I am not a fan of getting long the Dec 2022 Eurodollar contract because I think the Fed can potentially stay stubborn about keeping rates high through the end of this year.

 

But I am much more confident that the Fed will not be able to keep rates high through the end of 2023, because over the next 15 months the economy and inflation will likely roll over as the restrictive monetary policy poison takes effect in the US economy.

 

The other risk to the trade is stagflation or inflation staying high into a weakening economy. High inflation would tie the Fed’s hands and stop them from responding to economic weakness and a weakening labor market with rate cuts. Recent fiscal stimulus measures such as student loan forgiveness are inflationary in nature, so there is risk that is more of this occurs it can keep inflation high into an economic slowdown.

 

My view is that any stagflationary environment is unlikely to persist, because ultimately prices track wages and if job losses result in slower wage growth then slower inflation should result.
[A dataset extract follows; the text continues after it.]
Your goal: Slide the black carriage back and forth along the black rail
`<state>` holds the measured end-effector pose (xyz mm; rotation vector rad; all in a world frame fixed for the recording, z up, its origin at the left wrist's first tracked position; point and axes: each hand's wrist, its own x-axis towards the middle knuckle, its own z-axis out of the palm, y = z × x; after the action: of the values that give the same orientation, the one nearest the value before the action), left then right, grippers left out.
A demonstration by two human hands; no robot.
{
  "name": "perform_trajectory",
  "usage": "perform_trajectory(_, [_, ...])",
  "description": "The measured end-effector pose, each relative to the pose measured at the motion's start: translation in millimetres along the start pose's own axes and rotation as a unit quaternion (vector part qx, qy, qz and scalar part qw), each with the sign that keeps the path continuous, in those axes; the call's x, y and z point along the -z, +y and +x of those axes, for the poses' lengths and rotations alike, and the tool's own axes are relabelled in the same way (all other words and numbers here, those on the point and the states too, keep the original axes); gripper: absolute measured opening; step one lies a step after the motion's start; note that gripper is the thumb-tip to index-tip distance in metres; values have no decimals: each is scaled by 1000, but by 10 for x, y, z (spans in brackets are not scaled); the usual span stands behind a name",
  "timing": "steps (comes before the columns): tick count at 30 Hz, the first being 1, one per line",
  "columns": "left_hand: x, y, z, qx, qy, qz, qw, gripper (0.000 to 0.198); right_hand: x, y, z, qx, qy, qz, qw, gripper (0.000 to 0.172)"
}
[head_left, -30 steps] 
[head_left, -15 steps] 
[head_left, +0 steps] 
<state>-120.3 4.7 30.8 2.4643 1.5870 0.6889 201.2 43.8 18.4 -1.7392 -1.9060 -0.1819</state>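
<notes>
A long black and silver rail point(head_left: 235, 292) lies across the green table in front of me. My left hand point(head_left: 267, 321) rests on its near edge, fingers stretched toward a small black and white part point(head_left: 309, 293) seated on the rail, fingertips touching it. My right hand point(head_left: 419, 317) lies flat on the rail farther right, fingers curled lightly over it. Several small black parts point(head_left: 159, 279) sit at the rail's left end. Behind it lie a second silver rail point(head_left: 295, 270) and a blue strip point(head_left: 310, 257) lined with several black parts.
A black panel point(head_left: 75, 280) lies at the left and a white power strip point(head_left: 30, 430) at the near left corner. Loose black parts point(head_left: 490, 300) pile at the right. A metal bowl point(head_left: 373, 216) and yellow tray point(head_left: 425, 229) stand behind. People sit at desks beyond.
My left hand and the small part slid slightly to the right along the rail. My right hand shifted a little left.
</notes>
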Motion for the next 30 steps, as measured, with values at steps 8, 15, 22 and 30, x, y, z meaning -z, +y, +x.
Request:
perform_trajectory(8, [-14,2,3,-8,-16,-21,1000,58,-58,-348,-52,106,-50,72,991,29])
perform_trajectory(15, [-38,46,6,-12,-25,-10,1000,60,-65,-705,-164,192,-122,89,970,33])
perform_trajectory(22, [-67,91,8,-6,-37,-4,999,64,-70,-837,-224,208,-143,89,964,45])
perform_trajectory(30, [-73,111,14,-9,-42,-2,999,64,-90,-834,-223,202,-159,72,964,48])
There is only so much credit card debt that people can accrue until consumer demand falls off a cliff.

 

 

What makes this trade so attractive?

 

In my opinion, this trade is the best portfolio hedge there is against a broader basket of assets that are tied to the US economy because the worse the economy gets the more this trade benefits.

 

The trade is locking in a +3.8% yield and benefiting from the realization of any yield at the end of 2023 that is below that level.

 

It also is positively exposed to bad tail events occurring. For instance, if an unforeseen geopolitical event or shock to the US economy occurs, it will likely result in the Fed rethinking their rate hiking campaign.

 

Fed pivots tend to be unforeseen and their rate cutting cycles are urgent and drastic. If unemployment spikes > 10% and inflation drops below 0% by the end of next year, the Fed isn’t going to be gradually cutting rates, they are going to be rapidly cutting rates back to 0%.

 

This trade is positively exposed to bad things happening and makes the most money in the event that the Fed cuts rates back towards zero before the end of 2023.